前のエントリでパロマの湯沸器問題について行政がいちいち安全性に介入するのも、という話をしたのですが、新聞記事を読んでいて「消費生活用製品安全法」なるものの存在をはじめて知りましたので、備忘録代わりのエントリです。
これは本来は生活用品の中で特に危険が高いものについて技術基準を設けて適合製品(=マークを表示)のみ販売を認めるというものです。
現在法律で「特定製品」として規制されているのは
① 家庭用の圧力なべ及び圧力がま(一定の基準以上のものに限定されますがその定義は省略、以下同じ。)
② 乗車用ヘルメット
③ 乳幼児用ベッド
④ 登山用ロープ
⑤ 携帯用レーザー応用装置
⑥ 浴槽用温水循環器
と、かなり限定されていて(個別の法律で規格が定められている製品はその法律により、この法律の適用がないことが原因)、このうち②③(追記参照)⑤⑥が特に監督の厳しい「特別特定製品」とされています。
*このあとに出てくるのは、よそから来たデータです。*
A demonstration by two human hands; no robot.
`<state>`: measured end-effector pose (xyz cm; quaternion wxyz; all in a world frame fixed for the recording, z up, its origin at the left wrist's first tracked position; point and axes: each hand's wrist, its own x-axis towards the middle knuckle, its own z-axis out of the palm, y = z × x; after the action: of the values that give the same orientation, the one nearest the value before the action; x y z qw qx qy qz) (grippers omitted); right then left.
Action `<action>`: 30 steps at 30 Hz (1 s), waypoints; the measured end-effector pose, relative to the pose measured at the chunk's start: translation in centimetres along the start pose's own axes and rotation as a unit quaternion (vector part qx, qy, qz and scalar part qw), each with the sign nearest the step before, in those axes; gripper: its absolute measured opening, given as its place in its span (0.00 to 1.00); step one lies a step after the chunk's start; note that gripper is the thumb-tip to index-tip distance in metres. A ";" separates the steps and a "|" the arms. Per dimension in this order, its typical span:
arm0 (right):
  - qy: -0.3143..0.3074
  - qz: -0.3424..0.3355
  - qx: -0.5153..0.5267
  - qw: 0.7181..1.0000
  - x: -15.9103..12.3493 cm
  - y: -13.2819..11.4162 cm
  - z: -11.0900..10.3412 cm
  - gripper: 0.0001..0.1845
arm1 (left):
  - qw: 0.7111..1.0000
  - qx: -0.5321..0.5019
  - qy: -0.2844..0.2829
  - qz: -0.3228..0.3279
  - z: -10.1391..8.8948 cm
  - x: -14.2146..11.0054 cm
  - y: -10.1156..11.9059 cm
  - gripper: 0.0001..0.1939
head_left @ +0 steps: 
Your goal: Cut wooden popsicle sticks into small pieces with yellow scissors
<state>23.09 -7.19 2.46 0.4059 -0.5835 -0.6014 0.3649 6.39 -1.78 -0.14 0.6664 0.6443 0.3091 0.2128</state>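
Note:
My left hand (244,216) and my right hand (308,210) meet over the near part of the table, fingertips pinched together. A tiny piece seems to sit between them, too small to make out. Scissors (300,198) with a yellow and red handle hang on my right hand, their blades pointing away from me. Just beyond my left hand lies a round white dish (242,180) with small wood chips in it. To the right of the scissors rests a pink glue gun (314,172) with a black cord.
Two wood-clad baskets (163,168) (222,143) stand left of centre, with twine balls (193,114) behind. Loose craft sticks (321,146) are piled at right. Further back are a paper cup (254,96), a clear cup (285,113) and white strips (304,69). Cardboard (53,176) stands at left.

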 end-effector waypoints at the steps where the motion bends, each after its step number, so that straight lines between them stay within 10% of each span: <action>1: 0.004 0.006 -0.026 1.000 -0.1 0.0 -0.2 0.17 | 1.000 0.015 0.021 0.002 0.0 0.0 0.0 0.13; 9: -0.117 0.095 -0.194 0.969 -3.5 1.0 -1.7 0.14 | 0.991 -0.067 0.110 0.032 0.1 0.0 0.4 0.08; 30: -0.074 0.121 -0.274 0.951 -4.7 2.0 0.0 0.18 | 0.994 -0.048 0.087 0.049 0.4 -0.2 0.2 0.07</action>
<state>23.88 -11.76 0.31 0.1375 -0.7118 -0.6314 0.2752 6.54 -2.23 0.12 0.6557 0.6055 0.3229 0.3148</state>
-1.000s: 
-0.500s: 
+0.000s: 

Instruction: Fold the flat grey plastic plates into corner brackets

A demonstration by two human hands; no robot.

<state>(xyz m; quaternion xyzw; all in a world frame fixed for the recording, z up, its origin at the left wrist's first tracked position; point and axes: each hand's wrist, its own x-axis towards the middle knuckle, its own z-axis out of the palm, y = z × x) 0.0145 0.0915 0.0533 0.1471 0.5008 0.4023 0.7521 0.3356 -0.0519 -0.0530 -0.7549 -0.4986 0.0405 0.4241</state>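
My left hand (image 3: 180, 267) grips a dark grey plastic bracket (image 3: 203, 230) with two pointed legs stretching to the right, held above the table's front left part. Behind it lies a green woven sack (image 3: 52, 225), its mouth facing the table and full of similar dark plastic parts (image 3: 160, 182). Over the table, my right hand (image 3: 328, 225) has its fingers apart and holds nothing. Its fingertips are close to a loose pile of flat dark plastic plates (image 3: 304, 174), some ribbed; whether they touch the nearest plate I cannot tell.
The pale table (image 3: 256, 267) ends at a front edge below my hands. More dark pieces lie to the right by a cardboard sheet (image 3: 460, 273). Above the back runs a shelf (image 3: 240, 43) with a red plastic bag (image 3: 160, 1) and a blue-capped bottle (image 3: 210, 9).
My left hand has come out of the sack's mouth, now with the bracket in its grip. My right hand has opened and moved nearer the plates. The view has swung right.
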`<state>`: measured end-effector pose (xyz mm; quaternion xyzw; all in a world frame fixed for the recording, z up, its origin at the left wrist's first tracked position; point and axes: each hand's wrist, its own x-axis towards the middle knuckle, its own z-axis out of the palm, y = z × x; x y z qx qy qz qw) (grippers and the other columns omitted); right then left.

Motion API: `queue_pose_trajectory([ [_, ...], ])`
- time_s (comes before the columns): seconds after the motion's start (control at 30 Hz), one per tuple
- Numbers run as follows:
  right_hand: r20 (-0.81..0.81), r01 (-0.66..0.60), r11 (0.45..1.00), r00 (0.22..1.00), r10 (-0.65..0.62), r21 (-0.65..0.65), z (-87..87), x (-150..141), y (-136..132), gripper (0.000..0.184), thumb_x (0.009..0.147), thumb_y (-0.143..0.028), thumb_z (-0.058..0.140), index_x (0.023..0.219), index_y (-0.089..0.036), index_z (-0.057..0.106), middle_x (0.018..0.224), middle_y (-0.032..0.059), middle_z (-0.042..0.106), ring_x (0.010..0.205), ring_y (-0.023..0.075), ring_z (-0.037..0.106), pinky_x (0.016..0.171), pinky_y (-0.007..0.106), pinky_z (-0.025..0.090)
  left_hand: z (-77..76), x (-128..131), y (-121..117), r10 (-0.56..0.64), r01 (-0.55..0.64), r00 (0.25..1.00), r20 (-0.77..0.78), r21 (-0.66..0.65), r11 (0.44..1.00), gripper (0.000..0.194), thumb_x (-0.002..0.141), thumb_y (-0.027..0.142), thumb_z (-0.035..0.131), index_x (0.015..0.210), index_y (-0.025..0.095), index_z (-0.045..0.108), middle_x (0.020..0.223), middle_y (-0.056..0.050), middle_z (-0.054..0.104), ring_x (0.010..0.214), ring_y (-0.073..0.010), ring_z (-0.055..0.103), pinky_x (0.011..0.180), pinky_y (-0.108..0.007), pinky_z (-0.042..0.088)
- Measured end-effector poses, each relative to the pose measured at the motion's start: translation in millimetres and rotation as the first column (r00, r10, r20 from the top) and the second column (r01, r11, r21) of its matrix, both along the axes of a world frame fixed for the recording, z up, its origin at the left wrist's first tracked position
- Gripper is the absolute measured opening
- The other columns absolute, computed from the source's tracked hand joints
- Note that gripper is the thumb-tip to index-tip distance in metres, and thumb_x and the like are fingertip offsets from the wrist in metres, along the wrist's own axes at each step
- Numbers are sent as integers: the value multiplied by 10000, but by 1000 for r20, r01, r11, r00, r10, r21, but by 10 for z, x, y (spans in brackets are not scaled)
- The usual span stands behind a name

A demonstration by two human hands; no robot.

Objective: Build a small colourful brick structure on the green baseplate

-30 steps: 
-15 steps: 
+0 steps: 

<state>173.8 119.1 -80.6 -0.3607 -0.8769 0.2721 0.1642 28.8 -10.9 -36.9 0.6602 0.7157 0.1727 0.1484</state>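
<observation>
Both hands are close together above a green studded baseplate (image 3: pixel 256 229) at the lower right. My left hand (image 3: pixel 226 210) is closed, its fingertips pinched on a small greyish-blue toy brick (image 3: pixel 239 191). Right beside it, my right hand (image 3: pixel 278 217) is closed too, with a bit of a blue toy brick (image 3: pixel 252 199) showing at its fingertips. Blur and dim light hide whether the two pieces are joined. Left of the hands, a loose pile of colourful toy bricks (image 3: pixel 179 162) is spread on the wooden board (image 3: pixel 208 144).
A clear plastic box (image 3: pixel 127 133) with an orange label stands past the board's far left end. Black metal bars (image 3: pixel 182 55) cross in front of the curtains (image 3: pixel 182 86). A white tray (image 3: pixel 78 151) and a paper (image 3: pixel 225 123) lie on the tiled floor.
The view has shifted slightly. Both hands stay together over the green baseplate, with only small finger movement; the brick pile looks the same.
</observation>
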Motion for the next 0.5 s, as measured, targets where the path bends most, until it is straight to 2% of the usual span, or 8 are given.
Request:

その他の「消費生活用製品」(つまり普通の製品)については
第82条(緊急命令)主務大臣は、消費生活用製品の欠陥により一般消費者の生命又は身体について重大な危害が発生し、又は発生する急迫した危険がある場合において、当該危害の拡大を防止するため特に必要があると認めるときは、政令で定める場合を除き、必要な限度において、その製品の製造又は輸入の事業を行う者に対し、その製造又は輸入に係るその製品の回収を図ることその他その製品による一般消費者の生命又は身体に対する重大な危害の拡大を防止するために必要な応急の措置をとるべきことを命ずることができる。
※制度の概要は経済産業省のHPをご参照ください
昨年の松下の石油ファンヒーターはこの条文に基づき回収命令が出されたのですが、一般の製品についてこの「緊急命令」はめったに出されないいわば「伝家の宝刀」とのことです。
今回の事故(事件)は、メンテナンス会社不適切な改造の問題とメーカーがそれを知りつつ周知を怠った問題が絡み合っていますし、製造後の期間の経過の問題もあり、法律的な責任(被害者への民事上の損害賠償責任とか刑事責任)についてはメーカーが当然に責任を負うかどうかは微妙な部分もあると思います。
※報道を見る限りはパロマの対応は「論外」に近いものであったことが明らかになりつつあるようですが・・・
しかし企業全般が「作った後のメンテナンス(またはメンテナンス不備)上の事故は知ってても関係ない」というスタンスを取りつづけるようだと、政府もちょっとの事故で「伝家の宝刀」を振り回すことになるので、結果として企業自身の首を締めてしまうことになりかねません。
その意味でもパロマの対応が適切であったかをきちんと検証し、他の企業もこれを他山の石とすることが必要だと思います。